Храм мотыльков | страница 31



Неужели он обрел для себя целый мир, почувствовав сейчас эту женщину? И если сейчас она – это сам мир, то Фредерик ощущал себя Господом Богом, когда грешную оболочку, людскую плоть разорвало на мелкие части, а он после этого вдохнул без остатка весь мир и почувствовал свое бессмертие.

– Мэри, мне кажется, ты мне нравишься… – сказал он первое, что пришло на ум.
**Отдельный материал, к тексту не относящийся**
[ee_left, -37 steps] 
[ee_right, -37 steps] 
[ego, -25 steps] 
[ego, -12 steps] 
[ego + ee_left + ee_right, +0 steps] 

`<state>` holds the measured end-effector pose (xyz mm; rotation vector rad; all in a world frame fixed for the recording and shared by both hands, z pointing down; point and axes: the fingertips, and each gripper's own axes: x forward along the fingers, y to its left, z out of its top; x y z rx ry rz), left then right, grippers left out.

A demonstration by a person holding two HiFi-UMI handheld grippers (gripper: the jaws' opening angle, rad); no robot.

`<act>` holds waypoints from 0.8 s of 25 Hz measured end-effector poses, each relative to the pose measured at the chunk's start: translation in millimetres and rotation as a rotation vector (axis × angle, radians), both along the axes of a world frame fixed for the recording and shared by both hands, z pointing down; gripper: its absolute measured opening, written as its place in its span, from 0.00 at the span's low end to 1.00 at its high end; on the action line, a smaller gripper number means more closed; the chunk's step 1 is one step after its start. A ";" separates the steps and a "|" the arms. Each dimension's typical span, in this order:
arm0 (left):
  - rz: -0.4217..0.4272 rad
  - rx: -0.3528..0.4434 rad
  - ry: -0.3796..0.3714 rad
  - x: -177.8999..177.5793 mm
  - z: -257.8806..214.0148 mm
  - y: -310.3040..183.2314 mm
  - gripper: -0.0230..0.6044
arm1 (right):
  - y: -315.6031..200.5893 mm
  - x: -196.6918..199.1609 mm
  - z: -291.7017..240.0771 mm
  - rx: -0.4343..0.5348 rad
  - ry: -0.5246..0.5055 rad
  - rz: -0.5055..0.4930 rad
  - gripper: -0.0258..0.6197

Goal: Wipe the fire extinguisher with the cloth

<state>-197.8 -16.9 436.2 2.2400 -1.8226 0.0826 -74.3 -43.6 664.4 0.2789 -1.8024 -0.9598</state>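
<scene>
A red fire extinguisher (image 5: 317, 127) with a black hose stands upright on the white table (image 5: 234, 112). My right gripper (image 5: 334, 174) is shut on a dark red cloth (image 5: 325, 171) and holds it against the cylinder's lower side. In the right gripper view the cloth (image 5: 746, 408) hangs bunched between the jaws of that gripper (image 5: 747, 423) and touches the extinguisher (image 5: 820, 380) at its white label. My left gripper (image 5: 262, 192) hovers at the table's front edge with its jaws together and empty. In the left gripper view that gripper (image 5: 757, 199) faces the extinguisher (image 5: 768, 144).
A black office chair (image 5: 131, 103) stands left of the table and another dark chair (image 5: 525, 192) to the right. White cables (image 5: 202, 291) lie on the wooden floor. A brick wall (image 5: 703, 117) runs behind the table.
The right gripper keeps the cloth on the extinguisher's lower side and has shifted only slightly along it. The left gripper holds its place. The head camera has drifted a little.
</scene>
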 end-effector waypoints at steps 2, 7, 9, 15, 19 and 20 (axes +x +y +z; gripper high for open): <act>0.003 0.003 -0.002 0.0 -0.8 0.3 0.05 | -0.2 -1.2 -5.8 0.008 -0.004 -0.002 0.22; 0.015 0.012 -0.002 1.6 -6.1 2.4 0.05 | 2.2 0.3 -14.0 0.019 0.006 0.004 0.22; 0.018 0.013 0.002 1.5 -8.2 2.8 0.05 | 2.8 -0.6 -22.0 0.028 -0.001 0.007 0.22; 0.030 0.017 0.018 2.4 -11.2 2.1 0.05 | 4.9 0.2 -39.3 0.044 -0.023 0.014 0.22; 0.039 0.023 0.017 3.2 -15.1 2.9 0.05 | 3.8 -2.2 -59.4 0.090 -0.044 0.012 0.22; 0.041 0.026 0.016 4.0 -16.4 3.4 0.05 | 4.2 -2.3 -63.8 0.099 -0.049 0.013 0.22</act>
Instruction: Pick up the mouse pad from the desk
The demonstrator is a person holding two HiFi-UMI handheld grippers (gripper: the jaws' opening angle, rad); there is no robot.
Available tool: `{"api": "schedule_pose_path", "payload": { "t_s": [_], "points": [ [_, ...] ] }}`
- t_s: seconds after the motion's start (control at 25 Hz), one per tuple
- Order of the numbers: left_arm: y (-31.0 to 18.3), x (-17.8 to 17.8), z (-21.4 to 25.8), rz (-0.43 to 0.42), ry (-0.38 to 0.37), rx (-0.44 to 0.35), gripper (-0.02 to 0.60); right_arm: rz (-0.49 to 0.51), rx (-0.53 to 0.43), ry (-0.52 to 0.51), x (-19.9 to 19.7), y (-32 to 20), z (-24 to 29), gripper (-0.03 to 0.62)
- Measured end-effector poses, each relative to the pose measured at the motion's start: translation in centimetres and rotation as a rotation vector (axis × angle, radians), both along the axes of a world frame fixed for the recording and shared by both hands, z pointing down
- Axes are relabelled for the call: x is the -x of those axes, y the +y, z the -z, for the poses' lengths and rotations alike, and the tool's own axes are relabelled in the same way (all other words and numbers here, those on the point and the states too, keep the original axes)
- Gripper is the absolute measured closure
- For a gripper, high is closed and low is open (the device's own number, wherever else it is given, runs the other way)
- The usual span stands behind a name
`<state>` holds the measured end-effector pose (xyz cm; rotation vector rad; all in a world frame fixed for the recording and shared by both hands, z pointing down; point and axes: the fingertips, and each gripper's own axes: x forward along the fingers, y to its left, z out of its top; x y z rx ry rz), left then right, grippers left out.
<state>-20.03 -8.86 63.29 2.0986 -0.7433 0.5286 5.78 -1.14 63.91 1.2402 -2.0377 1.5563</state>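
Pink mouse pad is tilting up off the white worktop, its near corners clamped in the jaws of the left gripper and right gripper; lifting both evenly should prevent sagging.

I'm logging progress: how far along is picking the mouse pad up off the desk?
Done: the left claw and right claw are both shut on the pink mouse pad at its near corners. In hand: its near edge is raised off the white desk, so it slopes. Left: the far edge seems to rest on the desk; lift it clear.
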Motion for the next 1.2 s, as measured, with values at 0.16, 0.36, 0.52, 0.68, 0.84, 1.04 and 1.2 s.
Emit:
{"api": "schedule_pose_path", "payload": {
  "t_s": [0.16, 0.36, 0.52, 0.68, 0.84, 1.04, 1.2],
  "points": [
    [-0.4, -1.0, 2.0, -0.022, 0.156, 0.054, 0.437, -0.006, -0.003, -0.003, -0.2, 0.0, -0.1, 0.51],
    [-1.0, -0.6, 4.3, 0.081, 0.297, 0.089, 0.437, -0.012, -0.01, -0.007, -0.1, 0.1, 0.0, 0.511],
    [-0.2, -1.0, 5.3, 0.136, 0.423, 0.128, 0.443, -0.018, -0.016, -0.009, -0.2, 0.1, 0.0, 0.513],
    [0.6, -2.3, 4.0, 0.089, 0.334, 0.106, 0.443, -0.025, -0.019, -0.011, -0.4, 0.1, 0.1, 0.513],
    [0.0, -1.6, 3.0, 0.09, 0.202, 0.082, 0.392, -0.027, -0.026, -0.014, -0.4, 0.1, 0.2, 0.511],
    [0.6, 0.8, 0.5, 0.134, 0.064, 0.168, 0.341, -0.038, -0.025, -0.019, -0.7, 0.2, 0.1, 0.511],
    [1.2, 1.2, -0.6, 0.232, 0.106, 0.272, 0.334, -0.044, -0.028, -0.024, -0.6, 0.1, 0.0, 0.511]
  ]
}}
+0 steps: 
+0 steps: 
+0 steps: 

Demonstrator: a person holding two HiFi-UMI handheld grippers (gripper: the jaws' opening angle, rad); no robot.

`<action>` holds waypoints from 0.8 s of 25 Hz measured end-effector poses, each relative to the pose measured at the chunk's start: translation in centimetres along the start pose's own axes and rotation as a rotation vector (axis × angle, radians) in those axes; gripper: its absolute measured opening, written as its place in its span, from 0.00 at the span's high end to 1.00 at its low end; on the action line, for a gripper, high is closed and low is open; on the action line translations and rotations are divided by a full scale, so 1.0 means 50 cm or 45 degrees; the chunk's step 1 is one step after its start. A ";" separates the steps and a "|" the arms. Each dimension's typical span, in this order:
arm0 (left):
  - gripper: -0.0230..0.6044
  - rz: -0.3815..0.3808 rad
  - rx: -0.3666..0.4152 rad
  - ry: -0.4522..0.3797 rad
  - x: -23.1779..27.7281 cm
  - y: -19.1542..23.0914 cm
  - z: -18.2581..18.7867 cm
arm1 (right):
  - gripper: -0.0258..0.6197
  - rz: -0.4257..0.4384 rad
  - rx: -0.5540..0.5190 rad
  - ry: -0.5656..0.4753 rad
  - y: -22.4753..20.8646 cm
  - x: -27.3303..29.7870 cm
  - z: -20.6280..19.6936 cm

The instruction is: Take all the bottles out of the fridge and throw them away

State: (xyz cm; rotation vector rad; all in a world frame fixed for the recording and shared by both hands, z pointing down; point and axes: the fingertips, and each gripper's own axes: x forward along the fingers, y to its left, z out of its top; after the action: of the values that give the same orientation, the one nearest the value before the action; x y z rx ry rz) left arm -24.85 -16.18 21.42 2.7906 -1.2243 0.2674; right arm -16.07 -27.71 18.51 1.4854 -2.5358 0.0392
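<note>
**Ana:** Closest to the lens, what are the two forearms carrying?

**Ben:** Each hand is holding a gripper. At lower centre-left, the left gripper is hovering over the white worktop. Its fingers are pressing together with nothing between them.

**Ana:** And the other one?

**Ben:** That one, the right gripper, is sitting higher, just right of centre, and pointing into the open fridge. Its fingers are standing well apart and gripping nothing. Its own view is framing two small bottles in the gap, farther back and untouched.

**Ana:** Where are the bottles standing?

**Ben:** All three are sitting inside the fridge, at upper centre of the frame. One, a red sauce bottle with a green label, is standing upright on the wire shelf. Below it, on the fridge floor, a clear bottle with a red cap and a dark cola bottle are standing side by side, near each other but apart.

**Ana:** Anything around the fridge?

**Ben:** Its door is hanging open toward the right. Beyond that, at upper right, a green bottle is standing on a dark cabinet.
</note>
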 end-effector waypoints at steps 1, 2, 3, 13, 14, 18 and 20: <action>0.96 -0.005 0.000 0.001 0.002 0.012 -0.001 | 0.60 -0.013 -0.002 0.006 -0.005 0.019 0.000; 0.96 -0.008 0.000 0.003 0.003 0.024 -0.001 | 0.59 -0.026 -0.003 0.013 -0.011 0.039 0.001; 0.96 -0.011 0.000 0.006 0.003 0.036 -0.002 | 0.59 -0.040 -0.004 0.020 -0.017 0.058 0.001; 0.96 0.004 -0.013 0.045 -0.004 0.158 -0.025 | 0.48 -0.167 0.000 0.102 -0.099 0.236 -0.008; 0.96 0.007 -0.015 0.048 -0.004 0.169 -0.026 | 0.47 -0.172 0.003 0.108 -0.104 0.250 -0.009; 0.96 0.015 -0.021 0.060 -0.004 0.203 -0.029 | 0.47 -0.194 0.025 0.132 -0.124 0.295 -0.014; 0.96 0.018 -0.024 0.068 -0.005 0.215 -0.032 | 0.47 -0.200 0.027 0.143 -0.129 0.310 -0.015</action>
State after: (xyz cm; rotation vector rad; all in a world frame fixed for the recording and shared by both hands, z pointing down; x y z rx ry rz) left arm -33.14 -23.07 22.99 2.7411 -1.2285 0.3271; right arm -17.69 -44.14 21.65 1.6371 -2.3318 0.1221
– Лучше бы ты помолчал. Такой момент…

И Фредерик замолчал. Наступила какая-то странная, неловкая пауза длиною в ночь, которую им обоим хотелось заполнить словами. У них вдруг появилось чудное желание – поделиться сегодняшним днем, рассказать, как дела на работе, с какими трудностями пришлось столкнуться, даже спросить друг у друга совета. Но Мэри и Фредерик так давно не делились ничем, что разговор по душам казался каким-то диким. Неестественным и даже слегка пугающим. Они оба лежали с закрытыми глазами, каждый на своей половине кровати, и думали о том, что сейчас с ними произошло нечто чудесное. Такое, что можно было пронести через всю жизнь. Соприкосновение тел редко запоминается, соприкосновение того, что под кожей, внутри, – не забывается никогда.

Мэри уснула ближе к трем часам, доктор Браун – сразу после нее. Он вдруг ощутил, что комната стала пустой, и провалился в сон…


Фредерик проснулся хоть и не с первыми лучами солнца, но достаточно рано. Мэри уже не было в постели, она давно стояла в пробке по пути на работу. Она работала риелтором в крупной перспективной фирме и никогда не говорила о своей работе хорошо, а чаще всего не говорила о ней совсем.

В это прохладное утро в вечно морозном доме, в котором мог находиться достаточно долгое время только сам Фредерик, хозяин, своими руками сотворивший эту крепость, место, в котором вянет все живое, по словам Мэри, убежище, которое невозможно было никогда протопить, в это прохладное утро Фредерик не спешил вставать с кровати.

Лежа в постели, он слышал, как Дон собирается в школу. У Фредерика было еще два часа до того, как он наденет белый халат и станет доктором Брауном. Путь в конец города, где находилась его лечебница, занимал не больше часа, когда город «стоял», и не больше двадцати минут, когда дороги были полностью свободными. Доктор сознавался лишь себе, так как ему было не с кем поделиться, что дорога до работы нравилась ему. Там, где заканчивался город и начинались бесконечные густые леса, было мало автомобилей, там не было вечного шума, который, казалось, невозможно вытряхнуть из своих ушей, там не было людей. Только леса. Только он.